▸ **What is needed**
Could you transcribe all of the data exactly and skip any pictures?
Input data Block Start
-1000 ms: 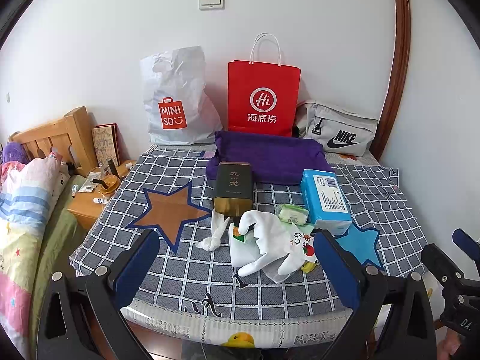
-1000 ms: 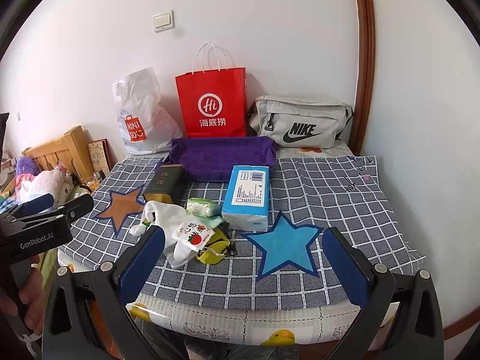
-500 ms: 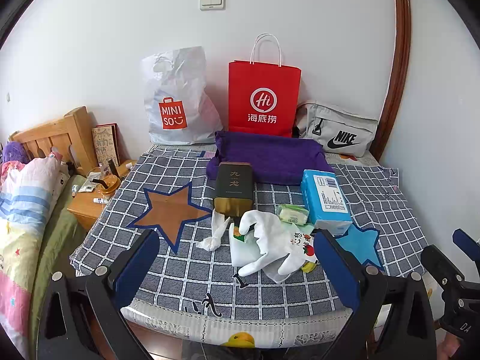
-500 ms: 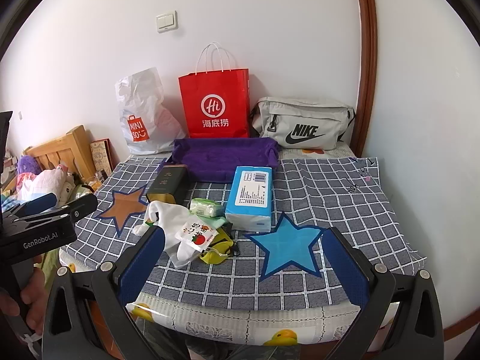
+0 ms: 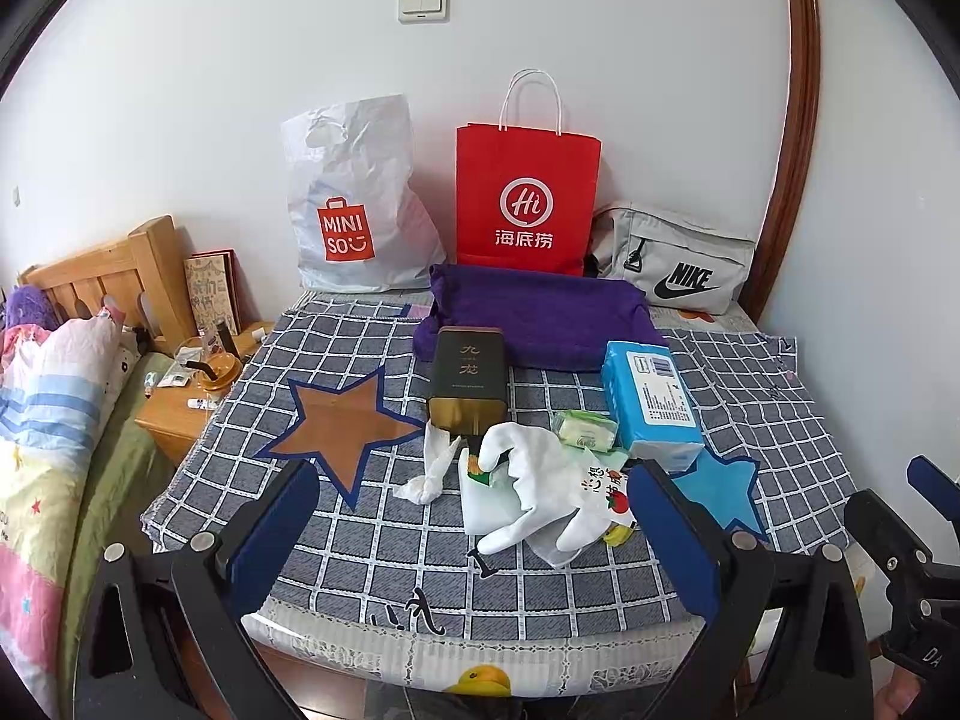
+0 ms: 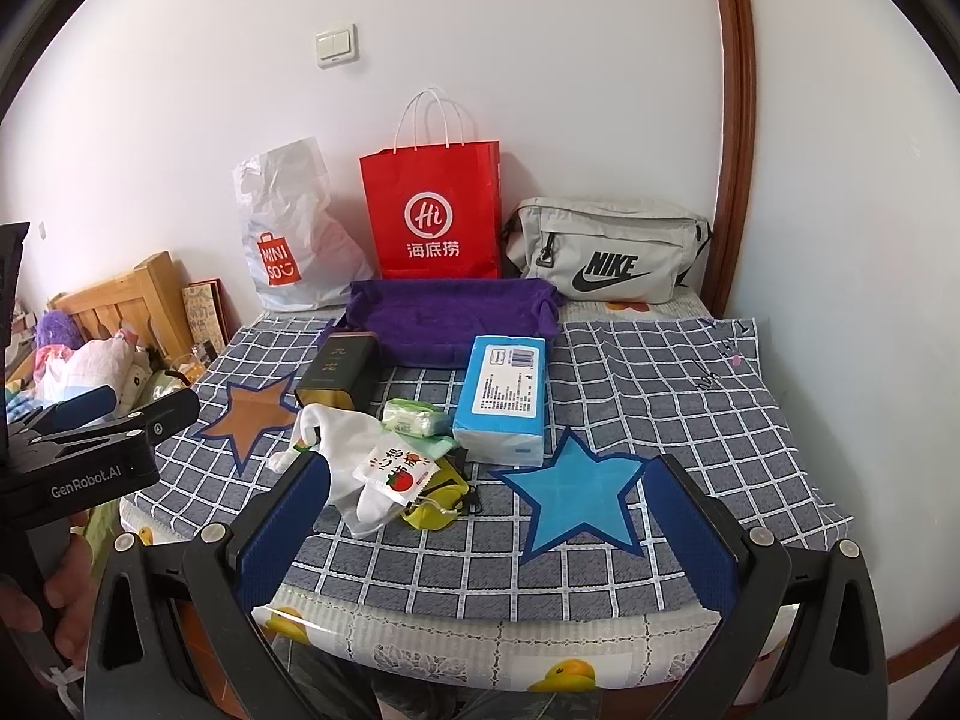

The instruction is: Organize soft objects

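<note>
Surface, cloth-covered, set against the rear wall. Contents:

1. Back row along the wall, left to right: plastic carrier bag, paper carrier bag, waist bag.
2. Folded towel, directly before the paper carrier bag.
3. Tin box, lying at the towel's front left corner.
4. Tissue pack, right of the tin box, before the towel's right end.
5. Small wipes packet, between tin box and tissue pack.
6. Glove, before the tin box, lying over snack sachets.
7. Crumpled tissue, just left of the glove.
8. Bedside cabinet and bed, left of the surface.
</note>
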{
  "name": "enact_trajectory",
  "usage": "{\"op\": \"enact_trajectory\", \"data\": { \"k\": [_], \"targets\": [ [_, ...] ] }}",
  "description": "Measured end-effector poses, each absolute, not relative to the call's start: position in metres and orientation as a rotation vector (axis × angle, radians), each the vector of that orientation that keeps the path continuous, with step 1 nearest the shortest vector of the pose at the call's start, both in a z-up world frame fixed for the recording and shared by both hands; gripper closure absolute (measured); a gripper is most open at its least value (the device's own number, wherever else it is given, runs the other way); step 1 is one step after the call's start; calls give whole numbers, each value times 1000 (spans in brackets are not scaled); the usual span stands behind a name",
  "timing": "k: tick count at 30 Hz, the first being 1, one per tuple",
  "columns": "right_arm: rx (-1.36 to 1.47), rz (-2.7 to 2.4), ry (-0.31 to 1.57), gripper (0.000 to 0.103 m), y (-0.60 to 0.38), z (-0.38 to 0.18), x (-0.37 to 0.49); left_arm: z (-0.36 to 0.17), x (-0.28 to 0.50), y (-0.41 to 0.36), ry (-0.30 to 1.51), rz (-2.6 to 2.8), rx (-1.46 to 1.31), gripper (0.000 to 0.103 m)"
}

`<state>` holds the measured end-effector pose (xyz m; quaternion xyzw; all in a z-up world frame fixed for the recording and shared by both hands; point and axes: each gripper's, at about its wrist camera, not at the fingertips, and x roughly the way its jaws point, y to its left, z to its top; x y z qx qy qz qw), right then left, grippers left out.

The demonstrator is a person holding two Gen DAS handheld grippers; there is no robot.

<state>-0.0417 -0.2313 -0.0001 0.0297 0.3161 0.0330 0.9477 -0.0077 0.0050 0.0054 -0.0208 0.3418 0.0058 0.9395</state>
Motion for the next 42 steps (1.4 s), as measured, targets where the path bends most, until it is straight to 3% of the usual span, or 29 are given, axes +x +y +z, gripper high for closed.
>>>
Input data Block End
▸ **Completed exercise**
-1000 ms: 
-1000 ms: 
-500 ms: 
-500 ms: 
+0 ms: 
+0 ms: 

The instruction is: Organize soft objects

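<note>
Surface, cloth-covered, set against the rear wall. Contents:

1. Back row along the wall, left to right: plastic carrier bag, paper carrier bag, waist bag.
2. Folded towel, directly before the paper carrier bag.
3. Tin box, lying at the towel's front left corner.
4. Tissue pack, right of the tin box, before the towel's right end.
5. Small wipes packet, between tin box and tissue pack.
6. Glove, before the tin box, lying over snack sachets.
7. Crumpled tissue, just left of the glove.
8. Bedside cabinet and bed, left of the surface.
</note>
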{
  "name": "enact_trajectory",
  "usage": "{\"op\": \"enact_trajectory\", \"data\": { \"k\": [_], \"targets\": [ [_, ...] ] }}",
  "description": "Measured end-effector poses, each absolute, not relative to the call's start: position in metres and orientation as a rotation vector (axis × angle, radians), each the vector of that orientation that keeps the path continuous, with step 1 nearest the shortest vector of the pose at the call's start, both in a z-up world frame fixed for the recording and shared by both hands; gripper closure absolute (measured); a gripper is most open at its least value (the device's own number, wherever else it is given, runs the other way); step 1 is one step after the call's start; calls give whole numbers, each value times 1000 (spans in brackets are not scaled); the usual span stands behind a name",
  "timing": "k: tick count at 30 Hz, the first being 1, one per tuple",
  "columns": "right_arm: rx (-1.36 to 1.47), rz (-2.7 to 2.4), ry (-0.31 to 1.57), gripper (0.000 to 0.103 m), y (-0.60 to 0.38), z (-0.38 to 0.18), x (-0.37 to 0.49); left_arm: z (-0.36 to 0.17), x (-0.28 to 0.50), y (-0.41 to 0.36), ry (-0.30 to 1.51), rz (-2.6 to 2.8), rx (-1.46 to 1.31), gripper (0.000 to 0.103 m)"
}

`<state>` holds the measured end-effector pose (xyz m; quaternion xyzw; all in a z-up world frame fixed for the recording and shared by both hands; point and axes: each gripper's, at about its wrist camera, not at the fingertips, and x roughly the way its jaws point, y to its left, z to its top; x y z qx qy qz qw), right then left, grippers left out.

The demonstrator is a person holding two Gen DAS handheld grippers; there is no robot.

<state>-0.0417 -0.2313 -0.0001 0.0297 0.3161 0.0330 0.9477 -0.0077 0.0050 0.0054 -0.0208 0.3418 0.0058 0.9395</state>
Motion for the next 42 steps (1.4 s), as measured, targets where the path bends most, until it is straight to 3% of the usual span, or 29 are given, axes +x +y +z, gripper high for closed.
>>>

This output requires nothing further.